In 1886, a Scottish surgeon called Patrick Manson created a dairy farm, using the valley for cow pastures. Dormitories for the farm workers were then built with access through the village. In 1959, 721 villagers were employed at the dairy farm which had definitely changed the destiny of the once small but now flourishing community. Agriculture became limited to a few terraces to leave sufficient space for the dairy industry. With new regular revenues, Pokfulam developped into a small town. Children would still enjoy the newly built reservoir to cool down in summer and play in the tree covered hills after school. After Chinese takeover in China, floods of migrants almost tripled the initial population of Pokfulam but the presence of Dairy Farm (the name of the company) contributed to settle them more easily than in other areas. Temporary shacks were integrated in the original village, adding a few more streets to it. However, the most dramatic change occurred in the 1970s when nearby Chi Fu Fa Yuen complex was built. The village was suddenly surrounded by high rises with the consequence of fencing accesses to the surrounding forests and countryside paths, a sort of feeling of being caged in their own homes, some of the villagers remember.
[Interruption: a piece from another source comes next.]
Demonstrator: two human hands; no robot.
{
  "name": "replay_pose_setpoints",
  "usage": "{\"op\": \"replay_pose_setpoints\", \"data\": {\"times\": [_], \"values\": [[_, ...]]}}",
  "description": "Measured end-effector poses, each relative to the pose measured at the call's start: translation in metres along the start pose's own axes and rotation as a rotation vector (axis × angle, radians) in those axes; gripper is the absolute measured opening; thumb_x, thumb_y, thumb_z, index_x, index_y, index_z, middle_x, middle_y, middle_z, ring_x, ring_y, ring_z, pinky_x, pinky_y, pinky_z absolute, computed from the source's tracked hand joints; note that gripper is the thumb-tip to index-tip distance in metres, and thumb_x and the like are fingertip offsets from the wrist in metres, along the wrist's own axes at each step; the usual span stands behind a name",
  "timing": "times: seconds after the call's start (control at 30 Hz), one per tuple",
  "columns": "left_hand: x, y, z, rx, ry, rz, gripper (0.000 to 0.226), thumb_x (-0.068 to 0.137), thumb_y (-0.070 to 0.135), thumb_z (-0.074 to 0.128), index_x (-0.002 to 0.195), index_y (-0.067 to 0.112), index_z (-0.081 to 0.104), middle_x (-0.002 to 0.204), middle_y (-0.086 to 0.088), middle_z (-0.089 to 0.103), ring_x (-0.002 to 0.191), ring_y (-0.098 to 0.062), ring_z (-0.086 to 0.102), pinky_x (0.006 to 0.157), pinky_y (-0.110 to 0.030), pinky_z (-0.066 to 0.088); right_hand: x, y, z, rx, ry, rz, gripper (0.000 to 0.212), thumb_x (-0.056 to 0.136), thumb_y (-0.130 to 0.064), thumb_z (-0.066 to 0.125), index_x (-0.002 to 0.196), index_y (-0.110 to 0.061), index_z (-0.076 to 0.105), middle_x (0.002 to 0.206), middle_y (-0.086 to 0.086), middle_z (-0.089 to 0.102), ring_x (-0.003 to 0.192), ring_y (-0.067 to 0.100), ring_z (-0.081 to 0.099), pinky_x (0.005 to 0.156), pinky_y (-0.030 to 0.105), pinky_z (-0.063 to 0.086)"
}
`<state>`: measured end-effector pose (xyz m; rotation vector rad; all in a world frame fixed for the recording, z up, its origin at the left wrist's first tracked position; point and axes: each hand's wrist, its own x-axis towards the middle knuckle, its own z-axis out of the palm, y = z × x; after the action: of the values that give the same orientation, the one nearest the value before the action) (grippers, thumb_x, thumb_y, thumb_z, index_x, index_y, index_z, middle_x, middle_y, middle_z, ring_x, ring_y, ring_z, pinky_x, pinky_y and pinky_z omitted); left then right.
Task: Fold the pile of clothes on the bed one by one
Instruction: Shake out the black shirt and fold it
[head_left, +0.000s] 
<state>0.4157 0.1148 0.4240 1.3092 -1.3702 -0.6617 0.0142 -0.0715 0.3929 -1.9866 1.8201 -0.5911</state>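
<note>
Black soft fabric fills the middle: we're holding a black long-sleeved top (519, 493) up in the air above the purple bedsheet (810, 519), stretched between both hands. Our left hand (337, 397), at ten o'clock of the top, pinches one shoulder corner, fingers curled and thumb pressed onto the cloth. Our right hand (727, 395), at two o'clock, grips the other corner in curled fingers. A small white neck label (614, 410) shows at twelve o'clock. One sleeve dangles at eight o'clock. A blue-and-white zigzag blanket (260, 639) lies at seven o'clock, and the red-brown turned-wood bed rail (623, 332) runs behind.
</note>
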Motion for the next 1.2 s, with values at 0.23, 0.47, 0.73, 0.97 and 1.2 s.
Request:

Another less obvious effect but still important was that the 400 years old village and its new illegal squatters was from then on qualified of “slum” compared to the modern standard of new wealthy neighbors. So people from Pokfulam started to fight for their ancestral access to the reservoir area and the accusations of staying behind. After 15 years of combat, they regained their original routes as fences were open against the promise of installing running water everywhere and giving access to visitors. In the 1980s, Dairy Farm had become an International group with production centers and subsidiaries all over the world. Consequently, the old Pokfulam farm got closed, bringing even more uncertainty to the village. However, locals advocate that there way of life is unique and more civilized in many ways than the high rise type, mentioning the community feeling and high level of security in the village. People would leave their doors open, trusting every single neighbor. Traditional festivities continue to be celebrated like Mid-Autumn Festival, an event which mobilizes the whole village with making a fire dragon. When you ask them, they refer to the Brazilian favelas, saying those are part of the history and culture of this country.
Many talented people originated from them and the feeling of freedom brought by those informal communities helps new projects to emerge. For this reason, one cannot help from thinking of this exemple when strolling in the alleys of Pokfulam village. Like their Brazilian counterparts, some walls are covered with paintings and colorful frescoes. Fences and gardens are sometimes decorated with children’s toys and at every corner, people simply smile at you or help with directions.
Pokfulam village is a living testimony of Hong Kong history. Let us hope this urban miracle remains for a while, but nothing could be less certain!